§ **TASK DIRECTIONS**
The listing is to be reproduced in full, with no character altered.

★ ★ ★ ★

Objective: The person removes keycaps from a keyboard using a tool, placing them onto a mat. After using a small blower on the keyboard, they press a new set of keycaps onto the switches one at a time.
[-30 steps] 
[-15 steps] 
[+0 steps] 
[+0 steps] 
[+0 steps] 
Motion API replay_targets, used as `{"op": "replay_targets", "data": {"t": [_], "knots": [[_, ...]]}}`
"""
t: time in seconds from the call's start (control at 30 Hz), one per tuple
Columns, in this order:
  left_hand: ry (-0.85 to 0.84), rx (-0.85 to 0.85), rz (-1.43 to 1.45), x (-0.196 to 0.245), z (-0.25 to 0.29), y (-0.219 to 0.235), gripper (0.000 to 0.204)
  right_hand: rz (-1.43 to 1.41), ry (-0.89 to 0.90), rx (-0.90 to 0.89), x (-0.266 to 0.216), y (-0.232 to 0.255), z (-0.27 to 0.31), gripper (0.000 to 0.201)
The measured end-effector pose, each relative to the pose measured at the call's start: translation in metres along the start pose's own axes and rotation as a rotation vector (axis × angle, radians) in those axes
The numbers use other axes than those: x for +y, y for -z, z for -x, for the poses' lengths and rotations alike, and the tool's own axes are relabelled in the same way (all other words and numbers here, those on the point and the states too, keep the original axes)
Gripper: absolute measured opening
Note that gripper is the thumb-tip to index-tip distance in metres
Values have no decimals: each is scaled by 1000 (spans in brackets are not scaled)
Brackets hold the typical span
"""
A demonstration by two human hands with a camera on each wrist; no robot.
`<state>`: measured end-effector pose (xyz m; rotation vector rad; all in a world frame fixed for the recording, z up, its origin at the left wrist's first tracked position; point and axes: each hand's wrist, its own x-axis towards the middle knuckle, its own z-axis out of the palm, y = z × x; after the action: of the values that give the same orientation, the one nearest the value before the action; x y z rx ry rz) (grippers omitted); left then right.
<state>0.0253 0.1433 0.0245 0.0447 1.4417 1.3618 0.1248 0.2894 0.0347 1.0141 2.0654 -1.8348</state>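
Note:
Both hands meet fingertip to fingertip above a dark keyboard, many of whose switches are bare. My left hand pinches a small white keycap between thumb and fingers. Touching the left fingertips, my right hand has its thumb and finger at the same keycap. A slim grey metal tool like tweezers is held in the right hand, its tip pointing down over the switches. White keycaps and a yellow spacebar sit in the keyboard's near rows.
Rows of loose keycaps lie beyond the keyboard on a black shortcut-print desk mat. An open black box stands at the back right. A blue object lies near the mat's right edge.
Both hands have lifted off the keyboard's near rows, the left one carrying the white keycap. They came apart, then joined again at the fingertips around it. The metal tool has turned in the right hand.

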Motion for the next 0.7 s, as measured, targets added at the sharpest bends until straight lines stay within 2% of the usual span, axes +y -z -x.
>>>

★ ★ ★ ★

§ **YOUR RESPONSE**
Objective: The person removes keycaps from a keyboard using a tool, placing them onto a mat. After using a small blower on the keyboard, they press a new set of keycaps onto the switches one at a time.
[-30 steps] 
[-15 steps] 
[+0 steps] 
[+0 steps] 
[+0 steps] 
Motion API replay_targets, used as `{"op": "replay_targets", "data": {"t": [_], "knots": [[_, ...]]}}`
"""
t: time in seconds from the call's start (control at 30 Hz), one per tuple
Columns, in this order:
  left_hand: ry (-0.85 to 0.84), rx (-0.85 to 0.85), rz (-1.43 to 1.45), x (-0.196 to 0.245), z (-0.25 to 0.29), y (-0.219 to 0.235), gripper (0.000 to 0.204)
  right_hand: rz (-1.43 to 1.41), ry (-0.89 to 0.90), rx (-0.90 to 0.89), x (-0.266 to 0.216), y (-0.232 to 0.255), z (-0.27 to 0.31), gripper (0.000 to 0.201)
The measured end-effector pose, each relative to the pose measured at the call's start: translation in metres along the start pose's own axes and rotation as a rotation vector (axis × angle, radians) in those axes
The numbers use other axes than those: x for +y, y for -z, z for -x, for the poses' lengths and rotations alike, and the tool's own axes are relabelled in the same way (all other words and numbers here, those on the point and the states too, keep the original axes)
Gripper: absolute measured opening
Note that gripper is the thumb-tip to index-tip distance in metres
Values have no decimals: each is scaled by 1000 (spans in brackets are not scaled)
Brackets hold the typical span
"""
A demonstration by two human hands with a camera on each wrist; no robot.
`<state>`: measured end-effector pose (xyz m; rotation vector rad; all in a world frame fixed for the recording, z up, its origin at the left wrist's first tracked position; point and axes: each hand's wrist, its own x-axis towards the middle knuckle, its own z-axis out of the palm, y = z × x; after the action: of the values that give the same orientation, the one nearest the value before the action; x y z rx ry rz) (grippers omitted); left then right.
<state>0.0253 0.1433 0.0245 0.0447 1.4417 1.3618 0.1248 0.2894 0.0347 1.0141 2.0654 -1.8348</state>
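Note:
Both hands meet fingertip to fingertip above a dark keyboard, many of whose switches are bare. My left hand pinches a small white keycap between thumb and fingers. Touching the left fingertips, my right hand has its thumb and finger at the same keycap. A slim grey metal tool like tweezers is held in the right hand, its tip pointing down over the switches. White keycaps and a yellow spacebar sit in the keyboard's near rows.
Rows of loose keycaps lie beyond the keyboard on a black shortcut-print desk mat. An open black box stands at the back right. A blue object lies near the mat's right edge.
Both hands have lifted off the keyboard's near rows, the left one carrying the white keycap. They came apart, then joined again at the fingertips around it. The metal tool has turned in the right hand.
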
Motion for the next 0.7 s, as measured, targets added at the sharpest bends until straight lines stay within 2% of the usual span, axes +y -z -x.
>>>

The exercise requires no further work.